Spitzer Characterization of Dust in the Ionized Medium of the Large Magellanic Cloud

Abstract

A systematic investigation of dust emission associated with ionized gas has so far been performed only in our Galaxy and for wavelengths longer than 60 μm. Newly available Spitzer data now offer the opportunity to carry out a similar analysis in the Large Magellanic Cloud (LMC). By cross-correlating Spitzer Surveying the Agents of a Galaxy's Evolution (SAGE) data with the Australia Telescope Compact Array/Parkes H I 21 cm data, the NANTEN ^(12)CO (J = 1-0) data, and both the Southern H-Alpha Sky Survey Atlas Hα and the Parkes 6 cm data, we investigate the physical properties of dust associated with the different phases of the gas (atomic, molecular, and ionized).
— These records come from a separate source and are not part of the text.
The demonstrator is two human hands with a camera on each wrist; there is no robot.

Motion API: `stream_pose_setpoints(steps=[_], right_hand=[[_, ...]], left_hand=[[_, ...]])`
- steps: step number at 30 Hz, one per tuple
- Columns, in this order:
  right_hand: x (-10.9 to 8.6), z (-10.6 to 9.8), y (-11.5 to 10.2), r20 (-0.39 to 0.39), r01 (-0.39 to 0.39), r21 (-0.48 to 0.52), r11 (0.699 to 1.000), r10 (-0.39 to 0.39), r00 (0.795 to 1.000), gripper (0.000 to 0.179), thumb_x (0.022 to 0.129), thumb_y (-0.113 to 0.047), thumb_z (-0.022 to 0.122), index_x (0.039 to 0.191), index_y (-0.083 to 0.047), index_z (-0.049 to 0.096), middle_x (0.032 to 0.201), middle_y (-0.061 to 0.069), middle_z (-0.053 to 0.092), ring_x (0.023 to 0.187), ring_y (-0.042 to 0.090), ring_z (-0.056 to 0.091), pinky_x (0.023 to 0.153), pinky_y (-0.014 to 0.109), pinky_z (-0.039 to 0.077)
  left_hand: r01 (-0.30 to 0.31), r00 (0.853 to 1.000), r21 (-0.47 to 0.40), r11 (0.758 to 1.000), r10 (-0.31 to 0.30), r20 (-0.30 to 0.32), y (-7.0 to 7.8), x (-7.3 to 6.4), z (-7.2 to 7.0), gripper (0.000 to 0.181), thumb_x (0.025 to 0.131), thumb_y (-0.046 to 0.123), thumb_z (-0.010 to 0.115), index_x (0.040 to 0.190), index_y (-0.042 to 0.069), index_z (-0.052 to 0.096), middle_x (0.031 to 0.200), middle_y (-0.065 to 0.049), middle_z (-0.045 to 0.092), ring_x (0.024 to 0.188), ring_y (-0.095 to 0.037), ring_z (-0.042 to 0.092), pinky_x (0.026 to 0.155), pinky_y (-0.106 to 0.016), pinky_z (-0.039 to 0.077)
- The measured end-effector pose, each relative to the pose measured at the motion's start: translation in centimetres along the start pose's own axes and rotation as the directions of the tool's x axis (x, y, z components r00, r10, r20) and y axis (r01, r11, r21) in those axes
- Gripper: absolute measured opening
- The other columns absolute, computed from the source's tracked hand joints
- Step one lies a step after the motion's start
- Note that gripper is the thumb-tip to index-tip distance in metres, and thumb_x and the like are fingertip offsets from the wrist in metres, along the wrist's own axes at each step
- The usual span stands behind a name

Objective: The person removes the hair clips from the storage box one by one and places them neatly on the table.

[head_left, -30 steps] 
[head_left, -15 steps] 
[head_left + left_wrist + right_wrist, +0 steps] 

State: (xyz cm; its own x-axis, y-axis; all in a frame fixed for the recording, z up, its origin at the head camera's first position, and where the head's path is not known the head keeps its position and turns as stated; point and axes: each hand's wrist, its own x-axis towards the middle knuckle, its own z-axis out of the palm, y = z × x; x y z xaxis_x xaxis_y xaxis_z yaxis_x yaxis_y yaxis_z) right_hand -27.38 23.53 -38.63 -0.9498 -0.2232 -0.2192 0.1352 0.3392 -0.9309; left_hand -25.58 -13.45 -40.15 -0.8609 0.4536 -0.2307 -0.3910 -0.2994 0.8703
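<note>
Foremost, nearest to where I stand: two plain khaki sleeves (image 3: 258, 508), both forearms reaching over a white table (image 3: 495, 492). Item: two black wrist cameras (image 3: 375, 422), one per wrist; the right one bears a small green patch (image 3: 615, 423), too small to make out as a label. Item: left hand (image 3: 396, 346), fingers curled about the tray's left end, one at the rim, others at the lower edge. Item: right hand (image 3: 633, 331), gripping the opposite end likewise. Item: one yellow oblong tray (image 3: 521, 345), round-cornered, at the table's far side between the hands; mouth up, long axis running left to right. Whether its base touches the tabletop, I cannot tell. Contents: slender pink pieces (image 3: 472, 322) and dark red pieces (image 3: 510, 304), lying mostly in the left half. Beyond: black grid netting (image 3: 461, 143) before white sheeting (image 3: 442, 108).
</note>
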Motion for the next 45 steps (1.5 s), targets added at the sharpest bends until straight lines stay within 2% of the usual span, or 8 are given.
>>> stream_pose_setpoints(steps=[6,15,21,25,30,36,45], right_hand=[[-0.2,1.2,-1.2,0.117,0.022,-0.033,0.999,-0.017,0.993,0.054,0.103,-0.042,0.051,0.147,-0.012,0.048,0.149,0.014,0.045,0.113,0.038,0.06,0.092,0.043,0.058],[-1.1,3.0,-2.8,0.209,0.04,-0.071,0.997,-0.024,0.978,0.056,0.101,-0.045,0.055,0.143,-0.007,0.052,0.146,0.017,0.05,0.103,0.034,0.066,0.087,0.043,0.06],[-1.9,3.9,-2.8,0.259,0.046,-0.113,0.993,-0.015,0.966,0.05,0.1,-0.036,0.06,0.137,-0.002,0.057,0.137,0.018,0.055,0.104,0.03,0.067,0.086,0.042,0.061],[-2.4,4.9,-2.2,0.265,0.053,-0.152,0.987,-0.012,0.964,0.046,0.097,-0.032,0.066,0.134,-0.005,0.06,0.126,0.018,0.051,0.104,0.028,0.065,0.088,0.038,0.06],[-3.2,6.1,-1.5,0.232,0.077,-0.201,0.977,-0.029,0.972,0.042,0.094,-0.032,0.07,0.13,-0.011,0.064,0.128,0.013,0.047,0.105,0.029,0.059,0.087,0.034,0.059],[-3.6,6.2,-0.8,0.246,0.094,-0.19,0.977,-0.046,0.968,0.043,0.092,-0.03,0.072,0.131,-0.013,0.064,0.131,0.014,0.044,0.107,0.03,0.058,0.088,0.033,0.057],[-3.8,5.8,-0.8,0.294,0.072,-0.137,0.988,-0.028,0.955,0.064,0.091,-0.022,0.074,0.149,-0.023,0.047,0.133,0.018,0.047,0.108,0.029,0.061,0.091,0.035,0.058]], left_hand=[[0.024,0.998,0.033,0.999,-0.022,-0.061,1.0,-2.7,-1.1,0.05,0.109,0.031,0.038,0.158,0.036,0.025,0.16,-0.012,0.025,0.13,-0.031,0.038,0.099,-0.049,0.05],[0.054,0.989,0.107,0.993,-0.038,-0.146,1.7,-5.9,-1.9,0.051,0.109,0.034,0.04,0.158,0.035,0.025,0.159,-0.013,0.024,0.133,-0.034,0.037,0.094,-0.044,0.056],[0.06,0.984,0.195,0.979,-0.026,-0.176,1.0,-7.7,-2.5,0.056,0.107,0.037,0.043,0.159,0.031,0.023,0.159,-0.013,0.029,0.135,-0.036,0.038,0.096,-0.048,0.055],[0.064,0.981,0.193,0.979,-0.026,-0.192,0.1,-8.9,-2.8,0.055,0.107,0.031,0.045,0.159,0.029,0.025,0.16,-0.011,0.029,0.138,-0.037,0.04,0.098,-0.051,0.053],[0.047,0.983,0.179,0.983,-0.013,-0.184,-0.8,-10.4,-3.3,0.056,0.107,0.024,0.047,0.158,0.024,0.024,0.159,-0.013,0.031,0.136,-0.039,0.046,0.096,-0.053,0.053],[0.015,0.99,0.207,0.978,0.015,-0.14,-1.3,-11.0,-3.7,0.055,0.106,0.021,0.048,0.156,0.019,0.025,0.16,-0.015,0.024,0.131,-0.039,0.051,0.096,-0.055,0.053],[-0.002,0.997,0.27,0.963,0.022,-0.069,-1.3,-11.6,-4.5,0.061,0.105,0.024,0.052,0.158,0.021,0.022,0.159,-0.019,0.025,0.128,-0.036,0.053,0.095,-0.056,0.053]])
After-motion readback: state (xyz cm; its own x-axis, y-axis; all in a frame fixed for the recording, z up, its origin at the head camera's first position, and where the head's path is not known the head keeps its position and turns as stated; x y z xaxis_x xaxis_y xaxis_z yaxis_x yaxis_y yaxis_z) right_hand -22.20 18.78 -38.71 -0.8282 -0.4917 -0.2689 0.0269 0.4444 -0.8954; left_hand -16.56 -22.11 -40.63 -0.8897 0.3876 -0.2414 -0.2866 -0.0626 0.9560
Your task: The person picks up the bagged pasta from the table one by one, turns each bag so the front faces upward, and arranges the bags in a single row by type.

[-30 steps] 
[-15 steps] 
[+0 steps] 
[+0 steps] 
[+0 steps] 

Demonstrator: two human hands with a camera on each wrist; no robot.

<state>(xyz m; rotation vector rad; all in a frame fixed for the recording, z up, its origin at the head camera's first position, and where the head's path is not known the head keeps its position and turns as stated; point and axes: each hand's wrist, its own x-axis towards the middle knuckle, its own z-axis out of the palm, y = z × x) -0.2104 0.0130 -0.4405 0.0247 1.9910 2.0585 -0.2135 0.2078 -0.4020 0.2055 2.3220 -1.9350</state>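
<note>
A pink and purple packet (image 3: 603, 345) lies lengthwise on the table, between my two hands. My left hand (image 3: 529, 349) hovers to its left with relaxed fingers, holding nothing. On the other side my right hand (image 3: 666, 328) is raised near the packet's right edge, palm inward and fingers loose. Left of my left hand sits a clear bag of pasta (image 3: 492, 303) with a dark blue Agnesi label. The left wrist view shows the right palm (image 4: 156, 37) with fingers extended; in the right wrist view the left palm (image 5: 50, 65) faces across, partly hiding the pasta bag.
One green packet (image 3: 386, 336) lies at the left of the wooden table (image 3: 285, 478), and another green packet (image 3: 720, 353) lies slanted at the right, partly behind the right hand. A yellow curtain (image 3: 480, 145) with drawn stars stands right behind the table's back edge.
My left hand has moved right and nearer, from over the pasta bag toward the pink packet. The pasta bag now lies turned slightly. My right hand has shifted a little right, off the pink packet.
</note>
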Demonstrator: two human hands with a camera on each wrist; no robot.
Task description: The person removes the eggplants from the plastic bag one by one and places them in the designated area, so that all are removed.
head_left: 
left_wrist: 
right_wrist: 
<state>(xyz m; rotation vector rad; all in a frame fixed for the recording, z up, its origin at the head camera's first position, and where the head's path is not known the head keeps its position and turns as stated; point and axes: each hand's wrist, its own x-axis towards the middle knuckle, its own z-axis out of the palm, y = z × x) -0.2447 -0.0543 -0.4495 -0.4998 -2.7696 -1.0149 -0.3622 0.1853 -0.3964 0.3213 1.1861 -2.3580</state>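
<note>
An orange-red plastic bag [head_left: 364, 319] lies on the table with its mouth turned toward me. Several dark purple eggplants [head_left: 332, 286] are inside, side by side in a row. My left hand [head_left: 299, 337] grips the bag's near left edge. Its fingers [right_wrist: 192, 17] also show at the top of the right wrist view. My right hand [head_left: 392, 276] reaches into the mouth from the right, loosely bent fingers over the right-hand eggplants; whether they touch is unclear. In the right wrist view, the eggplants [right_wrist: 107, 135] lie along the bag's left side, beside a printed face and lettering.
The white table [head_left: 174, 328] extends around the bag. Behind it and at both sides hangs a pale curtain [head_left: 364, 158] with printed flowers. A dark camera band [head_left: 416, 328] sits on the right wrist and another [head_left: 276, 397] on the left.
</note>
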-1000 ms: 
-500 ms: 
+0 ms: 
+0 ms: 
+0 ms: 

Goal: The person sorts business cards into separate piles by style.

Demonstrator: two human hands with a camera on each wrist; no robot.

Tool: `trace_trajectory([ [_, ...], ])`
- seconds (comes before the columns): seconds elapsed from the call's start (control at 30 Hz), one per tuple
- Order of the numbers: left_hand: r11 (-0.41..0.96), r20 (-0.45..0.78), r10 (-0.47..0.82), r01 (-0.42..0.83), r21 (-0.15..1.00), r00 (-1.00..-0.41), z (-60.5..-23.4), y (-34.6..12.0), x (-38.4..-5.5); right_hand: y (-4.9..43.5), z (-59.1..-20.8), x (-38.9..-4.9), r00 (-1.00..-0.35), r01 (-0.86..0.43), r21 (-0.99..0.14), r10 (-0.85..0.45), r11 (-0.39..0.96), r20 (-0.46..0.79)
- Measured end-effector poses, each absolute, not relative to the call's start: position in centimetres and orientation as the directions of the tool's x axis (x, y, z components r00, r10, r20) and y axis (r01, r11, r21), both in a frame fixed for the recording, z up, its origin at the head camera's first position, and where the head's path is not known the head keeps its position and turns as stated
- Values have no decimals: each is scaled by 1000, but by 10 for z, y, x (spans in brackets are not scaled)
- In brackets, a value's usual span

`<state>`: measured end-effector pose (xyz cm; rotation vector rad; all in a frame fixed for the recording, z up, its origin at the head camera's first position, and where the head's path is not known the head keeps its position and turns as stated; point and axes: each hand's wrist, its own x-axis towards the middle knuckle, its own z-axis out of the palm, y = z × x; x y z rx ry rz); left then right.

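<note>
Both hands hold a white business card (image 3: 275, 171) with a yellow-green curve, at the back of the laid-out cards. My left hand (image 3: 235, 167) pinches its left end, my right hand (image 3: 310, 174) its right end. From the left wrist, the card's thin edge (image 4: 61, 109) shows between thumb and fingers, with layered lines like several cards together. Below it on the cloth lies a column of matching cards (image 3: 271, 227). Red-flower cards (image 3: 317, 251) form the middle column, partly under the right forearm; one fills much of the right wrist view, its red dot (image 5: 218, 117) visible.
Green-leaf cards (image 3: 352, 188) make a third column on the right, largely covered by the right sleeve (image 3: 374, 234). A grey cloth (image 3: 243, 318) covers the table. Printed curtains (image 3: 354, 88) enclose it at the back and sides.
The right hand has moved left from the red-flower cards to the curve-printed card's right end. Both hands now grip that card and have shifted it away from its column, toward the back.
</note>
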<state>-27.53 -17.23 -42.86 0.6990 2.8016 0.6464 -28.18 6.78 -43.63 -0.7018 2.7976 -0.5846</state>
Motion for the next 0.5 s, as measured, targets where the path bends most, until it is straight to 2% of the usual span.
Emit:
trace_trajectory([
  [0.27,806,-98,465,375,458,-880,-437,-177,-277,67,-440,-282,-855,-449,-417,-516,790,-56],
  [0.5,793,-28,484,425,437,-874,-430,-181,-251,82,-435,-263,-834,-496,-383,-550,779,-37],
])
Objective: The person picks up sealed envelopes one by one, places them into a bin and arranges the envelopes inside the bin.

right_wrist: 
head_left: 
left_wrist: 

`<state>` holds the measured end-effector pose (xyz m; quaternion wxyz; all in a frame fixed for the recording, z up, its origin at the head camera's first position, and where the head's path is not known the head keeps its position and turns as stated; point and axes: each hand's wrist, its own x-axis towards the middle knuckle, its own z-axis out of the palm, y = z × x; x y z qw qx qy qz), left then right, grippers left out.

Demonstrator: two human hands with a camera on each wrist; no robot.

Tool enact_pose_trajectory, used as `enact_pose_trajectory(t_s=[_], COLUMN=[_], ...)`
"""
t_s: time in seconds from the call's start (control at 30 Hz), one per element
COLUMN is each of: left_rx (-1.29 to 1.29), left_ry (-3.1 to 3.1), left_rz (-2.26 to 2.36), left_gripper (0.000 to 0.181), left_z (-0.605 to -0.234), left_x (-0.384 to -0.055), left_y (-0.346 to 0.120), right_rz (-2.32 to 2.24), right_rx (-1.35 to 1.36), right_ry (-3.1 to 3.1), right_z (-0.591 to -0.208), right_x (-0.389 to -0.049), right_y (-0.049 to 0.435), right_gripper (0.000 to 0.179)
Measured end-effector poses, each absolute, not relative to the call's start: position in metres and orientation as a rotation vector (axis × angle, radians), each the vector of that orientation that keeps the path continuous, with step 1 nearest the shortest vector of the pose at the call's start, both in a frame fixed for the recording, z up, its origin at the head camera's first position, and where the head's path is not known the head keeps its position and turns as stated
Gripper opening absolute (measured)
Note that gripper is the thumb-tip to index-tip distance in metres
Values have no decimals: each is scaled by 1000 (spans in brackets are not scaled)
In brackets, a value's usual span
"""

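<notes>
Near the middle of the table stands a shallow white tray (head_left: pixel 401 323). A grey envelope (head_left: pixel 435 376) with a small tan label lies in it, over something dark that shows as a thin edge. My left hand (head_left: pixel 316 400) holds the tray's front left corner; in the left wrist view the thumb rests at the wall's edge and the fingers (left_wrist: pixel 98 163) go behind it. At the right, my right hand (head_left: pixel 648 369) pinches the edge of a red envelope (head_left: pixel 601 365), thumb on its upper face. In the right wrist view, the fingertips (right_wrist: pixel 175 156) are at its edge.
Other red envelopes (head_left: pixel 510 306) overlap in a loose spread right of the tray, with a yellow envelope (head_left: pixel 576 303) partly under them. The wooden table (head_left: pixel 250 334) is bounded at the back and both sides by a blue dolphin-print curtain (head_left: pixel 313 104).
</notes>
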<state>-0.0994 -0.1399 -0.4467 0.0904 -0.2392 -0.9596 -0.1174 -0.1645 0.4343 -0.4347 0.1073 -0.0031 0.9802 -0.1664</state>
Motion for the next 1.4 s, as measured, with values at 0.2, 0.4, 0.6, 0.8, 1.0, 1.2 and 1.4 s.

In particular, we study the presence and nature of dust from 3.6 to 160 μm and for various regimes of ionized gas, spanning emission measures from ~1 pc cm^(–6) (diffuse component) to ~10^3 pc cm^(–6) (H II regions). Using a dust emission model and testing our results with several radiation field spectra, we show that dust in ionized gas is warmer than dust associated with other phases (atomic and molecular). We also find a decrease of the polycyclic aromatic hydrocarbon (PAH) relative abundance with respect to big grains, as well as an increase of the near-infrared (NIR) continuum. These three results (i.e., warmer temperature, decrease of PAH abundance, and increase of the NIR continuum) are found consistently for all regimes of ionized gas. On the contrary, the molecular phase appears to provide favorable conditions for the survival of PAHs. Furthermore, the very small grain relative abundance tends to increase in the ionized phase, especially in bright H II regions. Last but not least, our analysis shows that the emissivity of dust associated with ionized gas is lower in the LMC than in our Galaxy and that this difference is not accounted for by the lower metallicity of the LMC.

Additional Information

© 2011 American Astronomical Society. Received 2010 December 17; accepted 2011 April 4; published 2011 June 8. We thank the referee for useful comments, which helped to improve the content of the paper. We also thank M. Filipovic and A. Hughes for helpful discussions on the Parkes radio data and on the derivation of the thermal fraction. We acknowledge the use of the DustEM package. The NANTEN project is based on a mutual agreement between Nagoya University and the Carnegie Institution of Washington (CIW). This work is financially supported in part by a Grand-in-Aid for Scientific Research from JSPS (Nos. 22244014 and 30377931).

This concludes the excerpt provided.